What you will do:
Once you find the line containing "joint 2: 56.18" in the data below, copy it and each following line exactly, up to and including the line containing "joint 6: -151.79", and nothing else.

Provided data:
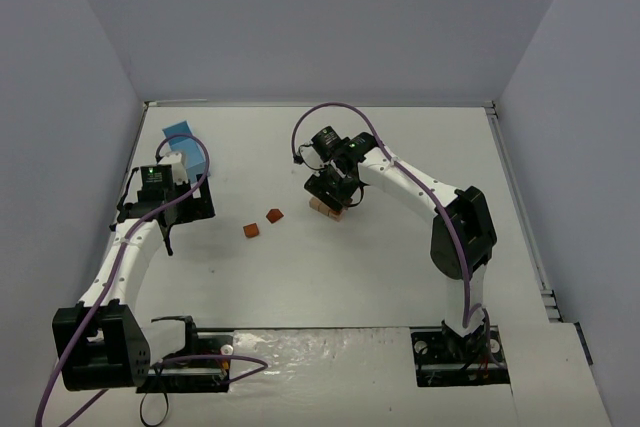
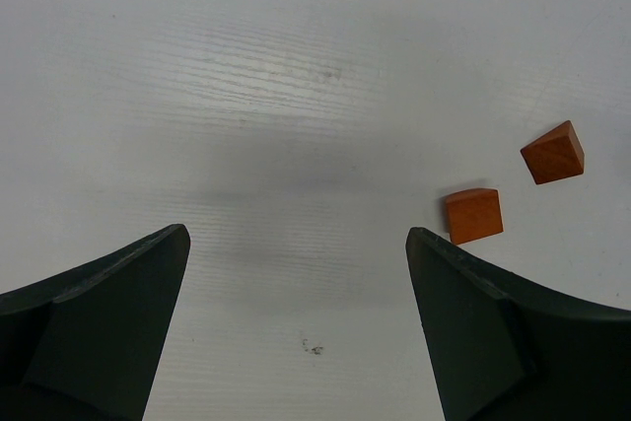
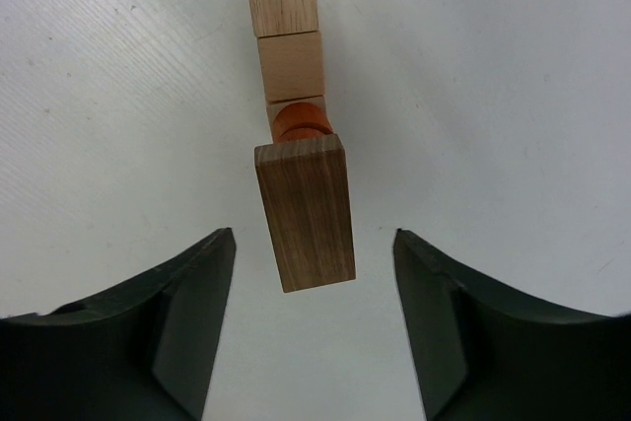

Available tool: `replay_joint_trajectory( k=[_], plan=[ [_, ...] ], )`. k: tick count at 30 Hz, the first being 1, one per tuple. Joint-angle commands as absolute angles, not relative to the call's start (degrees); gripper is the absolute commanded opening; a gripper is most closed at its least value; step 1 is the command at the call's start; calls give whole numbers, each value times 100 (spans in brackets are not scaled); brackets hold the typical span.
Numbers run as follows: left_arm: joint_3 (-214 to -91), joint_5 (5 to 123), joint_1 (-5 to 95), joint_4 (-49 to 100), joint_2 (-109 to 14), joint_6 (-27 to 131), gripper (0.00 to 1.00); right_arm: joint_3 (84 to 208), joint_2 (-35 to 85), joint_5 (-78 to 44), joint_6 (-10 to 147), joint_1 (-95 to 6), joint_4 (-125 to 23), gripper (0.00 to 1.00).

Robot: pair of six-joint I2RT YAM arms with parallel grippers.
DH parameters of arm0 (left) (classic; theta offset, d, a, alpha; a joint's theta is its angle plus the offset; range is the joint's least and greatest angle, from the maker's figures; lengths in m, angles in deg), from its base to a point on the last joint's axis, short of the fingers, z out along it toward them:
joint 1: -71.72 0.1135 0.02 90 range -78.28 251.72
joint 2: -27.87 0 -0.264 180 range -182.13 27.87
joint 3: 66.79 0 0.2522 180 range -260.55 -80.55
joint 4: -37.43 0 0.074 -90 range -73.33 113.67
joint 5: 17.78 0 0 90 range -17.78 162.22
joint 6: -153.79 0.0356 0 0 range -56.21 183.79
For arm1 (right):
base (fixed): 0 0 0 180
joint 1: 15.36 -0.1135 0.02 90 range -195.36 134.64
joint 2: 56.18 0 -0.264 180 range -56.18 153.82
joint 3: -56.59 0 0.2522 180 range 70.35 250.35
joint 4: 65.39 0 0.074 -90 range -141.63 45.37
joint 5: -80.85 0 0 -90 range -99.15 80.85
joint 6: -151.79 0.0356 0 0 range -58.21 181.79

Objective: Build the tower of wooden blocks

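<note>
While right gripper (image 3: 314, 236) straddles tower (image 3: 288, 51), fingers part-open, touching nothing, I'd lift straight up, no sideways drift: top block (image 3: 306, 209) perches on round red piece (image 3: 301, 123). Left gripper (image 2: 296, 248) wide, empty, beside two loose red blocks (image 2: 473, 215).

left arm (image 1: 128, 244) and right arm (image 1: 410, 179) had white links, black joints and black bases (image 1: 100, 349); a purple cable (image 1: 335, 105) ran along each. gripper fingers (image 2: 99, 332) were dark, matte, wedge-shaped.
</note>
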State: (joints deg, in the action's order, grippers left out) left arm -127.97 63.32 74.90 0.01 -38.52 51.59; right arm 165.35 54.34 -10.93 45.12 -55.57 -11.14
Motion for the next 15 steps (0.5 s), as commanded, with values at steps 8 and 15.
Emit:
replay_joint_trajectory(
  k=[8, 15],
  plan=[
    [-12869, 6702, 6425, 60, -3506, 4918, 90, 17331, 4423, -692, 4837, -5486, -1134, 87],
    [-12870, 7117, 5766, 56, -3678, 4258, 90, 17151, 3603, -271, 5157, -5336, -1362, 88]
  ],
)
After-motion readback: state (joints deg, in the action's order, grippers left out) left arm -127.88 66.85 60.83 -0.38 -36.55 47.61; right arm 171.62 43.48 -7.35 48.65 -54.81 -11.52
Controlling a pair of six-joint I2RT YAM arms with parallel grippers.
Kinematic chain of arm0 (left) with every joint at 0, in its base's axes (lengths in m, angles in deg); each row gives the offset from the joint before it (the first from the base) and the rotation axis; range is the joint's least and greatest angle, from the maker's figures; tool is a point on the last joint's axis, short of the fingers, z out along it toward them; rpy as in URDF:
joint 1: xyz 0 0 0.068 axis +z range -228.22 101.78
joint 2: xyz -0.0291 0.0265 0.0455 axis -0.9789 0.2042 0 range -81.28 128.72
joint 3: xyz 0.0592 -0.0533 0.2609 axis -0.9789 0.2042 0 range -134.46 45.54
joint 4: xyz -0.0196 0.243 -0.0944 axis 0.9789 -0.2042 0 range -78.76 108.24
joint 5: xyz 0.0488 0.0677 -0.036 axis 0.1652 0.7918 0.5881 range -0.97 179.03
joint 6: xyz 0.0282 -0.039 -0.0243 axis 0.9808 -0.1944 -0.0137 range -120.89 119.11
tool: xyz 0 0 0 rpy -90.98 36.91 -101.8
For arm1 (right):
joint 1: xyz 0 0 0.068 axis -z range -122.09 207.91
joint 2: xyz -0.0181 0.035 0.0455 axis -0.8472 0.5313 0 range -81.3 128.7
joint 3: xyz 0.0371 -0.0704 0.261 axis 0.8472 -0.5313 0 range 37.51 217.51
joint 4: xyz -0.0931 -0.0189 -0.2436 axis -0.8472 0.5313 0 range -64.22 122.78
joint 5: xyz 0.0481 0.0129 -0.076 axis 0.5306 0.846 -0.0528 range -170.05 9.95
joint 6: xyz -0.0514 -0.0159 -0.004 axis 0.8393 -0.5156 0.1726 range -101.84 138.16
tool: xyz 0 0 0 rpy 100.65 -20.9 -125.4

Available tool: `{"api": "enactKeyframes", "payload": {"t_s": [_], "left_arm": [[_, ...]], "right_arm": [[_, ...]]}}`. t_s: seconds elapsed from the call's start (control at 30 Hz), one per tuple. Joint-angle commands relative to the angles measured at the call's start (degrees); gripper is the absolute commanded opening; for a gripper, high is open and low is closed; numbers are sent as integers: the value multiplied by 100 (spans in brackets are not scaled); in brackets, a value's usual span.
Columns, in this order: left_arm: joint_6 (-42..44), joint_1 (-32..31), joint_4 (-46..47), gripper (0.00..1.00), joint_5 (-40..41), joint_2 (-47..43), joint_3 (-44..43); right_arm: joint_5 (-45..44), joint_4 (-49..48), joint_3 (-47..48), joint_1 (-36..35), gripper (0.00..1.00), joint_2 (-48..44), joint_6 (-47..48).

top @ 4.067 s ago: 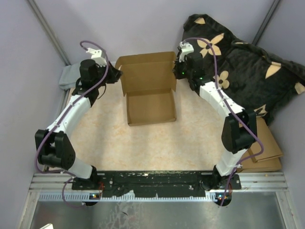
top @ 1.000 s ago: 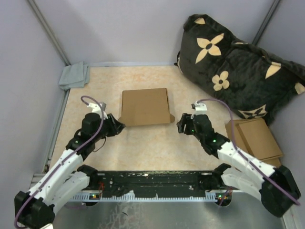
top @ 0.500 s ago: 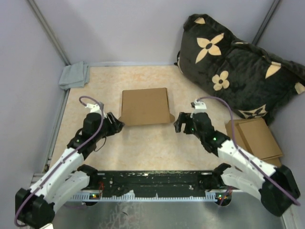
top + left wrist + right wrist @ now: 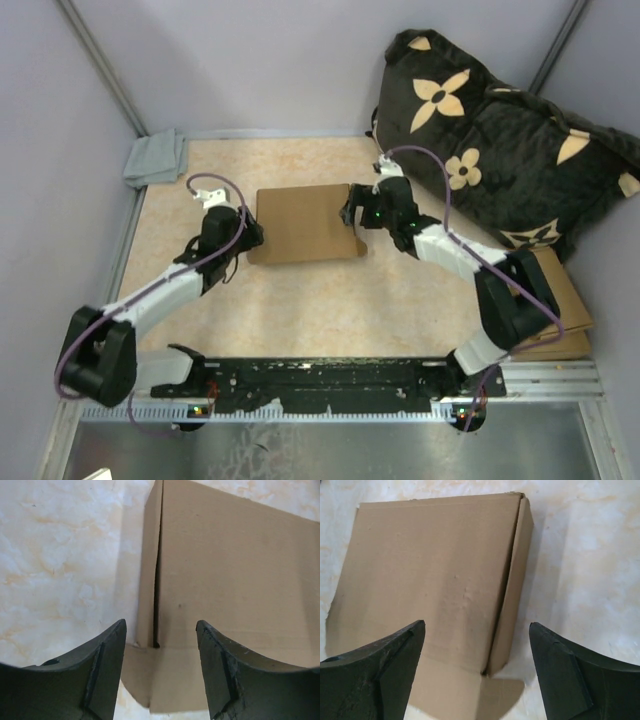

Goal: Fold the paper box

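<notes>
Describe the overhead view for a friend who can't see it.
A closed brown cardboard box lies flat on a pale table, with the left gripper and right gripper open at its two sides. A dark flowered pillow sits far right.

paper box [image 4: 305, 222] plain brown; tabletop [image 4: 300, 310] cream, orange-mottled; cushion [image 4: 505, 125] black with tan flowers; cloth [image 4: 157, 158] grey.

One paper box [image 4: 305, 222] mid-table [image 4: 300, 310]; two arms, the left arm [image 4: 160, 290] and the right arm [image 4: 452, 250]; two grippers, the left gripper [image 4: 252, 237] at the box's nine o'clock, the right gripper [image 4: 349, 214] at its three; one dark flowered cushion [image 4: 500, 140] at two o'clock; one grey cloth [image 4: 157, 158] at ten o'clock; one stack of flat cardboard sheets [image 4: 566, 298] at four o'clock, at least two showing.
</notes>
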Motion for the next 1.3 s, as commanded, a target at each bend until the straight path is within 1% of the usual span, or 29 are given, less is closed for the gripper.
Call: {"api": "enactKeyframes", "payload": {"t_s": [0.0, 0.1, 0.2, 0.3, 0.43, 0.53, 0.63, 0.67, 0.73, 0.8, 0.87, 0.9, 0.97, 1.0, 1.07, 1.17, 1.27], "left_arm": [[119, 15, 521, 64, 98, 850, -269], [178, 23, 381, 61, -422, 1523, -487], [101, 18, -228, 58, -690, 2085, -841], [104, 16, -174, 56, -839, 2148, -758], [77, 16, 26, 54, -1171, 1855, -517], [45, 17, -95, 55, -1175, 1582, -493], [58, 18, -280, 59, -970, 1225, -486], [75, 20, -358, 60, -856, 1101, -485], [97, 15, -575, 62, -629, 754, -479], [72, 18, -789, 63, -424, 410, -429], [-62, 16, -949, 65, -256, 47, -305], [-111, 23, -1012, 66, -214, -142, -232], [-168, 16, -990, 67, -204, -474, -20], [-219, 21, -898, 68, -219, -607, 132], [-194, 19, -563, 69, -564, -833, 461], [67, 19, 16, 69, -1096, -971, 933], [104, 16, 18, 69, -1235, -865, 1012]], "right_arm": [[408, -285, 762, 48, 83, 1105, -52], [606, 167, 1077, 48, 72, 1782, -76], [596, -67, 719, 47, 68, 1807, -134], [530, -296, 344, 48, 65, 1551, -72], [430, -124, 296, 48, 65, 1350, 87], [238, 43, 301, 47, 66, 1175, 127], [-67, 158, 293, 48, 70, 930, 143], [-183, 232, 305, 52, 72, 683, 141], [-408, 511, 379, 77, 75, 391, 61], [-652, 891, 549, 92, 77, 36, -133], [-948, 1472, 784, 92, 80, -265, -292], [-973, 1739, 862, 92, 83, -422, -230], [-686, 1934, 733, 92, 86, -771, -13], [-442, 1727, 466, 92, 87, -944, 74], [-97, 1498, -74, 92, 87, -1168, 66], [213, 1601, -332, 84, 88, -1085, -20], [232, 1474, -607, -38, 88, -1077, -61]]}}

Solution for this exercise:
joint 2: 56.18 0 -0.264 180 range -56.18 153.82
joint 3: -56.59 0 0.2522 180 range 70.35 250.35
joint 4: 65.39 0 0.074 -90 range -141.63 45.37
joint 5: -80.85 0 0 -90 range -99.15 80.85
joint 6: -151.79 0.0356 0 0 range -58.21 181.79

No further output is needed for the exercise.